#### Data segment

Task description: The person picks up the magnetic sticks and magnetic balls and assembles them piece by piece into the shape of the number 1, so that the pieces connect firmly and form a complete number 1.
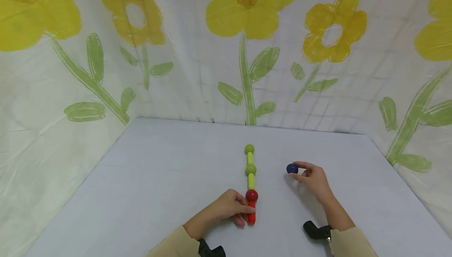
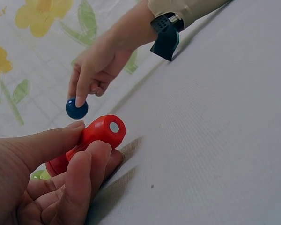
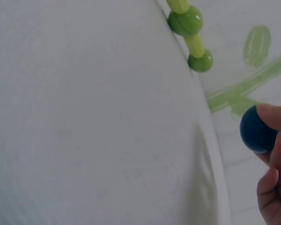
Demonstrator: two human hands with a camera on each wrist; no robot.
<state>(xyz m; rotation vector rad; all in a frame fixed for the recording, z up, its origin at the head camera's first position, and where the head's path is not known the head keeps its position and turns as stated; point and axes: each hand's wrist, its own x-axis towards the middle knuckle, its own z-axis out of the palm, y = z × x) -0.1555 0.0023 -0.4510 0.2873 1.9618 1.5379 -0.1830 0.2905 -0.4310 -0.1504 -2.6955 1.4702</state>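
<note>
A straight chain of balls and rods runs away from me in the head view: a red rod [image 1: 252, 217] nearest, then a red ball [image 1: 252, 195], a yellow-green rod [image 1: 251, 181], a green ball [image 1: 250, 169], another yellow-green rod [image 1: 250, 157] and a green ball [image 1: 249, 148] at the far end. My left hand [image 1: 231, 206] pinches the red rod between thumb and fingers. In the left wrist view the rod's free end shows a round silvery disc [image 2: 114, 127]. To the right of the chain, my right hand [image 1: 313, 178] holds a dark blue ball [image 1: 292, 168] in its fingertips.
The white table [image 1: 169, 163] spreads around the chain on both sides. Behind it hangs a white curtain [image 1: 190, 72] printed with yellow flowers and green stems. Each wrist wears a black camera mount [image 1: 316, 231].
</note>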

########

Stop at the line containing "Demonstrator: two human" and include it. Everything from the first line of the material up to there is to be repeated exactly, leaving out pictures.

◆ **Solution for this exercise**
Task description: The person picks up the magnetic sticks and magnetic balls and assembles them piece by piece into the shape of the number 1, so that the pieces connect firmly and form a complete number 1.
Demonstrator: two human hands with a camera on each wrist; no robot.

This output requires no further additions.